When Jeremy Corbyn was elected leader of the Labour party in 2015, I joined hoping to help deliver the new mass party that seemed to have come into existence as an embryo within the shell of the old Labour Party. What followed in the next five years was a stark lesson in the impossibility of transforming Labour – with its machine firmly in the hands of the Blairites – into a party willing to stand with the working class against the bosses.

After Labour went down to a crushing defeat in the 2019 general election, I couldn’t help but look for an alternative. When Corbyn came to Mansfield after the 2017 election I attended his rally. On the way out I encountered local Socialist Party members who had set up a stall, and fell into a conversation with them. It was apparent that we shared a lot more in common politically than I did with most of the people in the Labour Party.

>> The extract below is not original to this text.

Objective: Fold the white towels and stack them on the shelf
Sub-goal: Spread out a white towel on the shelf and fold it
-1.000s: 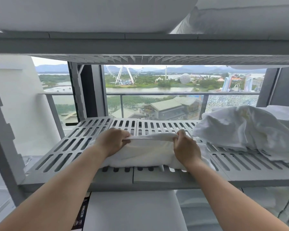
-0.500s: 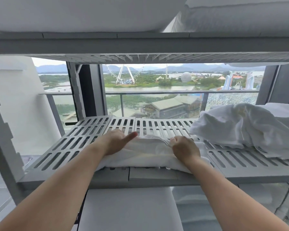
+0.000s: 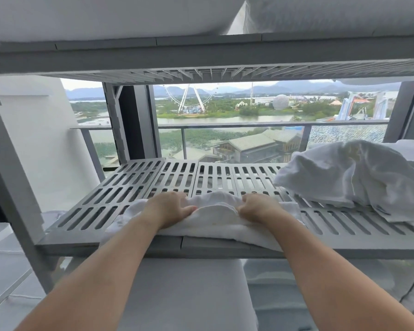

Over the next couple of years I would often see the Socialist Party campaign stall in Mansfield town centre. Outside of the big cities and university towns, most socialist groups seem to be limited to a quiet Facebook page. These socialists seemed different. Not afraid to talk to the public and make their argument, even when it meant standing in a freezing and windy town centre in February. We aim to be part of the “fabric of a working-class community”, a Socialist Party member explained to me.

The decision to join the Socialist Party was easy. The consistent belief in the need to build a mass party of the working class, to organise in the trade unions, and to root ourselves in working-class communities has given me hope.

And so, to those who are tired of watching the ‘official’ left backpedal in the face of spurious attacks from the right, and to those who understand that the task at hand is for the working class to build power for ourselves, and in our own interests. I would say join the Socialist Party to fight bosses and to fight for the future of the working class.